Annals of Social Studies Education Research for Teachers ASSERT

About the Journal

We know that social studies teachers are dedicated to their craft and always looking for ways to improve those practices. Teachers tell us that they would like to make use of research that illustrates powerful social studies teaching and learning, but that they don’t have access to the research, don’t have time to read it, or find it too difficult to digest.

Here at ASSERT we want to break down these barriers for you. On our site, you will find easily digestible, relevant, well-written, summaries of the best published social studies research the profession has to offer with practical advice on how to implement these ideas in your classroom.

Each article is blind peer-reviewed by two professionals, a scholar with expertise in the field and a practicing social studies teacher. These reviewers help to ensure that the summaries you read are of the highest possible quality, that they accurately represent the research, and that they provide teachers with practical advice they can use to take their teaching to the next level. They are published with a Q & A that poses five questions (generated by teachers and teacher educators) about the author’s article.
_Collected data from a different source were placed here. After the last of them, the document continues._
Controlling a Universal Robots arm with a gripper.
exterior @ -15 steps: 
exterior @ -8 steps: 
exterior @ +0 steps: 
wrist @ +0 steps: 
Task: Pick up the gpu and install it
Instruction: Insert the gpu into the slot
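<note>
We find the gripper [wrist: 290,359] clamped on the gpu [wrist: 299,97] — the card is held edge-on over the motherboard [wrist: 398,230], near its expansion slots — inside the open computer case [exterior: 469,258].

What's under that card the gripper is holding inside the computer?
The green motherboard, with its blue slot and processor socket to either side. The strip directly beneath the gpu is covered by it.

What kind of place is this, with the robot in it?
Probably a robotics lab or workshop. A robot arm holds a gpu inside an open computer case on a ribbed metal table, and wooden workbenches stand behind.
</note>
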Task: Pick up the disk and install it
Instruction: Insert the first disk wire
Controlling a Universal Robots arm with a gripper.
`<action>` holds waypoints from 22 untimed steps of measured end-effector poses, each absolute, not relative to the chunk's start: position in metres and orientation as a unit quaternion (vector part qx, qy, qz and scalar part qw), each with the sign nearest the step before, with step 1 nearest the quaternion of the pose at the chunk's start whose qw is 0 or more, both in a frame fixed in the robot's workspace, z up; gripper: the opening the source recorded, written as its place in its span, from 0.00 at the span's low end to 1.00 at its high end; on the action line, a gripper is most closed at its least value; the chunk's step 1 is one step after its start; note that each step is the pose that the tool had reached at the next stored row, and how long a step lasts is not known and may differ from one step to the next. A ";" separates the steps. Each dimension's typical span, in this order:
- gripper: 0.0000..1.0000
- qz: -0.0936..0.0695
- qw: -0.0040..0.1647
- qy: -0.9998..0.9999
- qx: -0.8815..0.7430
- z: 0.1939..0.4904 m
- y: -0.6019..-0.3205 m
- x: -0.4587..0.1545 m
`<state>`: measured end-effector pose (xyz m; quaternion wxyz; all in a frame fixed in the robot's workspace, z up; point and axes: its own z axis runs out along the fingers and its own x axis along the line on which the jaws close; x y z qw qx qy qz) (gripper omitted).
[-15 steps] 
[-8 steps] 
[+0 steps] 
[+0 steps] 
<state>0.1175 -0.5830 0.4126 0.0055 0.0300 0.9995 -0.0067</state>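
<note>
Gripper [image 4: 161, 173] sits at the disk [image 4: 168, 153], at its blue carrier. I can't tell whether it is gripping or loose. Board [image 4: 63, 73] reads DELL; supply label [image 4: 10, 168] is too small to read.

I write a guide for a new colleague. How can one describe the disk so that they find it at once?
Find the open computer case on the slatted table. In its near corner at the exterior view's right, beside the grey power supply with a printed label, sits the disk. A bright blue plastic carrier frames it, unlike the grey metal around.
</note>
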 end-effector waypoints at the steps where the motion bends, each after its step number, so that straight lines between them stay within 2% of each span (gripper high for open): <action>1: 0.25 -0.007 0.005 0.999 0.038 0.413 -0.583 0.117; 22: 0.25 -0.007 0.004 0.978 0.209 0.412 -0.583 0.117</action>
Best of all, we provide you with access to these articles free of charge. We are a collective of social studies teachers and teacher educators dedicated to the profession and to hard-working teachers like yourself. You and your students should have the best new ideas, research, and practices available to you. Now, you have it at your fingertips. The Annals of Social Studies Education Research for Teachers welcomes you to join us in this new and exciting venture.

Current Issue

Vol. 5 No. 1 (2023): Social Studies Perspectives (Rural, Indigenous, and International)
country road with hills in the background

This issue reflects our first open call for papers and brings forth perspectives for social studies educators that help to expand our understanding of the field, including two articles by Allen, Williams, & Hicks and Washington & Seay that provide the reader with a rich portrait of who rural educators are and the challenges they face in teaching social studies today. Poitras Pratt & Danyluk offer a compelling approach to reconciliation that aims to improve relations between Indigenous and non-Indigenous peoples. Finally Picardo provides a glimpse into the curricular lives of Finnish teachers, offering North American teachers an opportunity to think about a different approach from one of the most well-regarded education systems today. Each offers a perspective many social studies teachers don't consider that promise to enrich the journey of the educators who read them.